I recon if they did start producing chips at Samsung that would require them to make a deal similar to what they did to produce the console chips at TSMC.
 
My take on that quote (from mid-2016 BTW) is they tested some waffers (have run some product - past tense) at Samsung to check compatibility with their GF designs, but there's really no proof they ever started full scale production for any ASIC.

I recon if they did start producing chips at Samsung that would require them to make a deal similar to what they did to produce the console chips at TSMC.
The quote also states clearly that they do have the option to enable production at Samsung "at will" due GloFo/Samsung deal - and even if that wasn't true, I would really like to see something more tangible than "some say it's this and that" to conclude that Samsung 14LPP coming from GloFo factory is in fact worse than one coming from Samsung factory
 
GF's 14LPP and Samsung's 14LPP are one and same thing, how could GF "lag further behind"?
The wording used for GF's licensing from Samsung was "copy-smart", rather than "copy-exact".
https://www.extremetech.com/computi...uddy-up-for-14nm-while-ibm-heads-for-the-exit
The Anandtech interview also states that GF has since extended the tech, although that may have implications for the so-called fab-synched chips they promised in 2014.
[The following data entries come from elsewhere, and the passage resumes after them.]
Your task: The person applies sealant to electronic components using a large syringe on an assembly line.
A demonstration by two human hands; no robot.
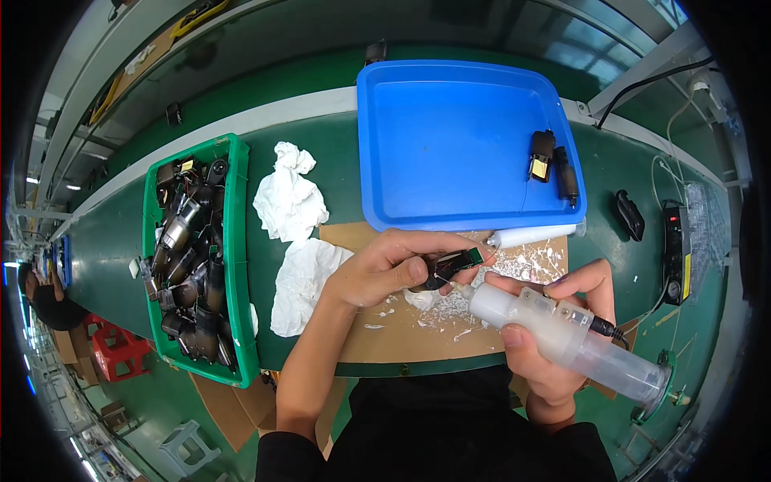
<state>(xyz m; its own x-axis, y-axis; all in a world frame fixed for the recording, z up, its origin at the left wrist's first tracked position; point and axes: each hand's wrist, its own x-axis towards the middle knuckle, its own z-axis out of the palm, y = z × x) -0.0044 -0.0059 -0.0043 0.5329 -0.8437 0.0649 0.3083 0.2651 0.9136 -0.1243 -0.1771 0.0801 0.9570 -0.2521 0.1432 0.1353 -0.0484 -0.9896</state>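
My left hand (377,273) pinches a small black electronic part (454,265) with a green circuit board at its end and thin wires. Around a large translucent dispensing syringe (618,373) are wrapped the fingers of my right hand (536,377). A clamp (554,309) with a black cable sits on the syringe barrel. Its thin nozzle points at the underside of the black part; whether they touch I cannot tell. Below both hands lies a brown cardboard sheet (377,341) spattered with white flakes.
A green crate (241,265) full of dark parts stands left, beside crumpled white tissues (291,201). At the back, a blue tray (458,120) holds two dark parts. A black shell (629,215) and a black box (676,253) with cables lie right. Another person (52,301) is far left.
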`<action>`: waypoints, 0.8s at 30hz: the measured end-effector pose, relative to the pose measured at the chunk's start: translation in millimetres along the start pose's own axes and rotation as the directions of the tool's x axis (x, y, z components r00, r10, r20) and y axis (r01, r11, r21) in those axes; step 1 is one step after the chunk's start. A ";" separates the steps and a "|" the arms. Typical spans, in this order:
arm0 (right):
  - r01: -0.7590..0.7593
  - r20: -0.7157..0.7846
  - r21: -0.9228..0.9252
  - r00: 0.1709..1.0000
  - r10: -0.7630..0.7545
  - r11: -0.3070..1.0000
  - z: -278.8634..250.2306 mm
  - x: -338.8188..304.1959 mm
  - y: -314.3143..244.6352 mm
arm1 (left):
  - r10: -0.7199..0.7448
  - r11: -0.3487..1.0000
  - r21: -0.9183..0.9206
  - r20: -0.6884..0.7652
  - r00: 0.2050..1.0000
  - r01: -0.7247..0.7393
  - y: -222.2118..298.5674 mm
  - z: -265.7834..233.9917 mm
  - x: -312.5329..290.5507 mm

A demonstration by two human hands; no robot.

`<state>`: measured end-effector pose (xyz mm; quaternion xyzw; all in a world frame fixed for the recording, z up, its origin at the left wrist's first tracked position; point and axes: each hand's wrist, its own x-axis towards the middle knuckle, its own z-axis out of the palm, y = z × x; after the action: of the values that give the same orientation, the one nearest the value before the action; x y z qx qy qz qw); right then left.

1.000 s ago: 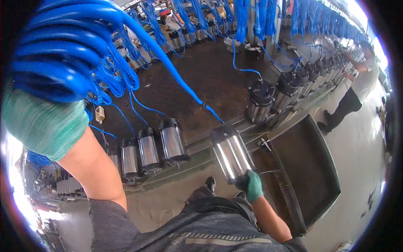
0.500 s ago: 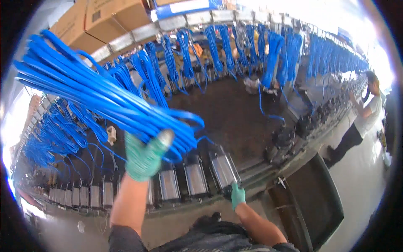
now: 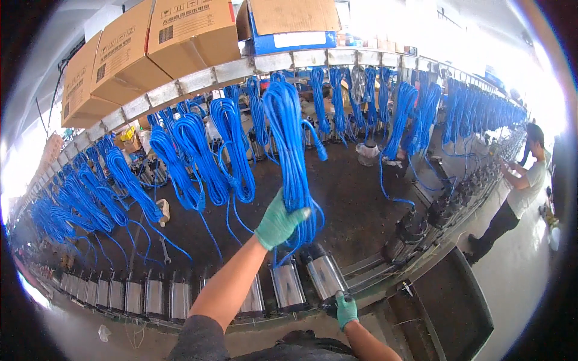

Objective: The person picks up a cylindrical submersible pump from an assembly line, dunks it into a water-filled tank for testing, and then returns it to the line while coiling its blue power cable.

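My left hand (image 3: 282, 222), in a pale green knit glove, is closed around the lower part of a long bundle of blue cable (image 3: 287, 138). The bundle stands nearly upright, with a short plug-like end hanging from its right side. Cable loops droop below the glove, over the tops of the metal cylinders. My right hand (image 3: 346, 310), gloved alike, grips the dark near end of a silver metal cylinder (image 3: 327, 275) lying at the bench's front edge. Left of it lies a similar cylinder (image 3: 287, 286).
Blue cable bundles (image 3: 201, 156) hang along a curved metal rail (image 3: 223, 73) above the dark bench (image 3: 337, 186). Cardboard boxes (image 3: 192, 33) stand behind the rail. A wrench (image 3: 165, 249) lies at left. A dark bin (image 3: 448, 295) and another person (image 3: 521, 186) are at right.
The cable bundle in my left hand has swung from slanting far left to nearly upright, moving right. My right hand stays at the cylinder's end. More of the boxes shows.
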<state>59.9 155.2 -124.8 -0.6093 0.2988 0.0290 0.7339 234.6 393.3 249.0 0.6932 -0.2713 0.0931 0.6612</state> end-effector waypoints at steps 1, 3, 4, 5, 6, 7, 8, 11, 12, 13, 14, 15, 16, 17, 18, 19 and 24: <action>-0.043 0.045 0.057 0.998 0.040 0.997 -1.2 -2.2 -2.5 | 0.015 0.999 -0.050 -0.001 1.000 -0.015 1.3 -2.7 11.2; 0.004 0.006 -0.030 1.000 -0.004 1.000 2.6 -1.9 -8.3 | -0.026 0.994 -0.112 -0.067 0.997 0.019 4.3 -13.7 32.3; 0.030 -0.014 -0.065 0.999 -0.031 0.997 2.1 -2.5 -9.4 | -0.074 0.985 -0.161 -0.076 0.994 0.061 8.0 -18.9 41.7; 0.059 -0.032 -0.099 0.998 -0.062 0.993 2.4 -1.8 -12.7 | -0.119 0.973 -0.209 -0.082 0.990 0.099 13.2 -24.3 52.9; 0.030 -0.037 -0.077 0.999 -0.033 0.997 1.1 1.1 -13.6 | -0.122 0.965 -0.245 -0.085 0.989 0.097 15.4 -30.6 61.9; -0.002 -0.040 -0.055 0.999 0.000 0.999 -0.8 3.4 -12.8 | -0.120 0.964 -0.248 -0.097 0.988 0.093 20.0 -34.9 68.6; -0.029 -0.042 -0.031 0.999 0.028 0.999 -2.7 6.1 -13.9 | -0.166 0.949 -0.283 -0.077 0.983 0.138 17.6 -43.2 77.4; -0.027 0.011 -0.044 1.000 0.028 0.999 -9.4 3.3 -3.8 | -0.357 0.867 -0.385 -0.035 0.933 0.317 -10.4 -55.7 70.3; -0.054 0.037 -0.008 0.998 0.055 0.998 -1.4 -8.2 -8.0 | -0.406 0.862 -0.356 -0.059 0.912 0.361 -23.2 -65.8 56.8; -0.073 0.050 0.032 0.996 0.071 0.997 3.7 -23.2 -22.3 | -0.446 0.853 -0.335 -0.071 0.892 0.400 -35.9 -70.8 47.6; -0.094 0.064 0.071 0.994 0.089 0.993 7.1 -34.1 -27.8 | -0.408 0.890 -0.266 -0.105 0.907 0.369 -47.6 -77.4 38.4; -0.059 0.042 0.042 0.997 0.058 0.997 3.1 -31.3 -25.2 | -0.394 0.896 -0.261 -0.091 0.914 0.360 -48.9 -77.9 39.7; -0.031 0.020 0.011 0.999 0.030 0.999 -2.0 -28.1 -19.6 | -0.385 0.899 -0.255 -0.076 0.920 0.356 -51.4 -78.8 39.0; -0.009 -0.003 -0.021 1.000 0.009 1.000 -7.6 -28.5 -11.0 | -0.382 0.900 -0.250 -0.060 0.922 0.356 -56.1 -77.2 36.9; -0.061 0.028 0.016 0.998 0.061 0.998 -5.7 -35.7 -14.7 | -0.357 0.926 -0.175 -0.111 0.927 0.336 -65.2 -78.9 36.2; -0.116 0.059 0.058 0.992 0.113 0.992 -0.3 -42.1 -27.4 | -0.247 0.968 -0.008 -0.160 0.956 0.249 -83.7 -84.0 37.8; 0.046 0.148 -0.324 0.989 0.003 0.945 2.9 -44.9 -79.9 | 0.089 0.746 0.652 -0.294 0.952 0.132 -105.3 -104.3 69.7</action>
<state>56.8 151.8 -33.1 -0.7217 0.2287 0.1146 0.6432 369.3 474.3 203.0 0.8629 -0.1065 0.2819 0.4057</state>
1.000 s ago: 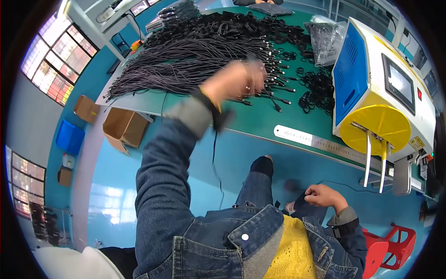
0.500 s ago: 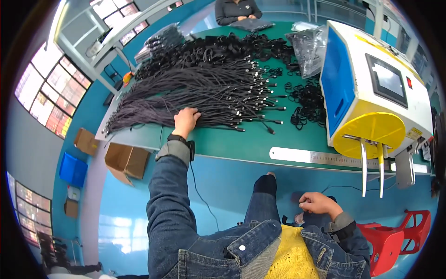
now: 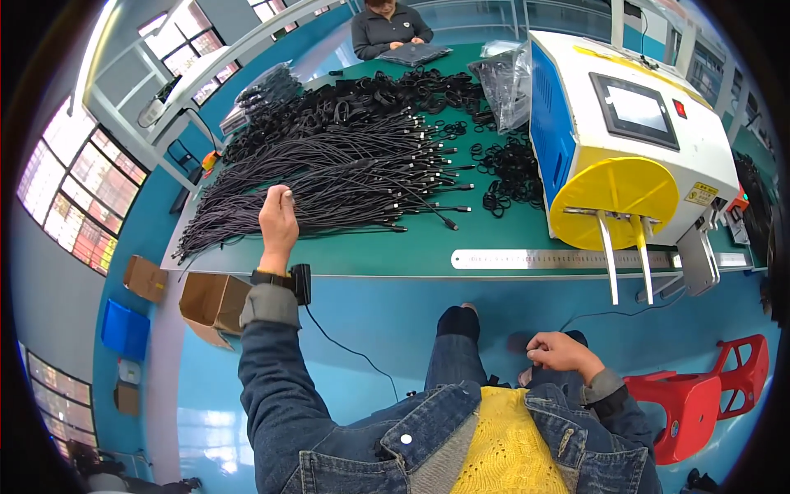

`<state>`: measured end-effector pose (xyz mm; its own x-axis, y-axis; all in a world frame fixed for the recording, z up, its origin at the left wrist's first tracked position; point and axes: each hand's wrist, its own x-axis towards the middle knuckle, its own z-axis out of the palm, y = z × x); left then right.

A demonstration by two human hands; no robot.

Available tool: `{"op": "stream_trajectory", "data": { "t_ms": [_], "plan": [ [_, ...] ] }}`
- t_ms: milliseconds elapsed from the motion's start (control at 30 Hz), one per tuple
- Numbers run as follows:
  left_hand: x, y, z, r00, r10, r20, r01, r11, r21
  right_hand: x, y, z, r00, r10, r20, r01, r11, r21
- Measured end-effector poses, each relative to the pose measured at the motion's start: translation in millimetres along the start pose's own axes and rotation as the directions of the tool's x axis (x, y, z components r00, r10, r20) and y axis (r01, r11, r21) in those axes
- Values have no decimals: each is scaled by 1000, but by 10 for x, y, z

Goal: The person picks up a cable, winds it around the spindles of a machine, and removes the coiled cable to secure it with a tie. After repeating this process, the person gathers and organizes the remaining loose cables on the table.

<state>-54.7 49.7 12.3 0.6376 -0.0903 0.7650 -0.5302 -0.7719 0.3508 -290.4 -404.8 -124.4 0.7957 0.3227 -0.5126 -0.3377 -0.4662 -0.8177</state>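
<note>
A wide pile of black cables (image 3: 329, 177) with silver-tipped connectors lies across the green table, its connector ends pointing right. My left hand (image 3: 278, 222) is closed over the near side of this pile, with fingers curled and pressed together. Whether a cable is pinched in it is hidden. A dark strap and a small black device (image 3: 301, 285) with a wire sit at the left wrist. Off the table's front edge, above my lap, my right hand (image 3: 566, 354) is loosely curled, with nothing visible in it.
Black cable ties or loops (image 3: 514, 169) are heaped between the cables and a white-and-blue machine (image 3: 634, 123) with a yellow disc (image 3: 613, 202). A steel ruler (image 3: 527, 259) lies along the front edge. Across the table, a person (image 3: 391, 33) handles a dark bag. A red stool (image 3: 683, 412) stands at right.
My left hand has drawn back and left from the cables, its fingers curling tighter. The view has shifted, bringing more of the person opposite into sight. My right hand stays put.
</note>
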Motion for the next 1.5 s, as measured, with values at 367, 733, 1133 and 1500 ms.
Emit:
{"op": "stream_trajectory", "data": {
  "t_ms": [367, 733, 1133, 1500],
  "plan": [
    [-800, 1878, 273, 863, 413, 291, -320, 893, -317, -580, -826, 226, 586, -502, -636, 618, 785, -50],
    [-842, 3080, 320, 750, 607, 264, -357, 706, -612, -1282, -549, -100, 152, -884, -443, 59, 455, -888],
    [-401, 3715, 1287, 886, 373, 274, -121, 758, -640, -891, -389, -985, -126, -764, -633, -168, 645, -746],
    [-572, 3484, 1535, 935, 296, 197, -57, 674, -737, -367, -462, -1191, -111, -724, -680, -100, 689, -718]
  ]
}}
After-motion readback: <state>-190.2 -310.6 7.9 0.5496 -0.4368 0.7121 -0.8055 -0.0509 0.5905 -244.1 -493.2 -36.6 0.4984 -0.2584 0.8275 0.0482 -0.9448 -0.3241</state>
GF didn't junk all the tools they had built up with their aborted attempt at 14nm, and it would have delayed the transition further if they had tried to remove all of the mismatched hardware and re-order the machinery the Samsung process had been developed for. The delay alone would have kept them at an inferior point in the maturation curve, with Samsung's serving as a somewhat rough second source for the Apple A9 in late 2015, versus GF's sampling 14nm chips at around that time.

What that means now that both have had more time to get to the more level parts of the curve would require useful chips for comparison.
 
I have an Ryzen 2200g on the way to me, and it got me thinking why AMD haven't put Vega 11 out as a discrete card?

Looking at a Ryzen 2400g die shot, a rough estimate would put Vega 11 at around 80 - 90mm2, add another 10mm2?? For a 64bit ddr5 bus and it should be smaller than an Rx 560 and be more feature rich.
GIve it a 128 bit bus and it should get close to Rx 460 performance, especially at 1500-1600mhz and most likely come under 75w power consumption, so could be slot powered.
 
I have an Ryzen 2200g on the way to me, and it got me thinking why AMD haven't put Vega 11 out as a discrete card?

Looking at a Ryzen 2400g die shot, a rough estimate would put Vega 11 at around 80 - 90mm2, add another 10mm2?? For a 64bit ddr5 bus and it should be smaller than an Rx 560 and be more feature rich.
GIve it a 128 bit bus and it should get close to Rx 460 performance, especially at 1500-1600mhz and most likely come under 75w power consumption, so could be slot powered.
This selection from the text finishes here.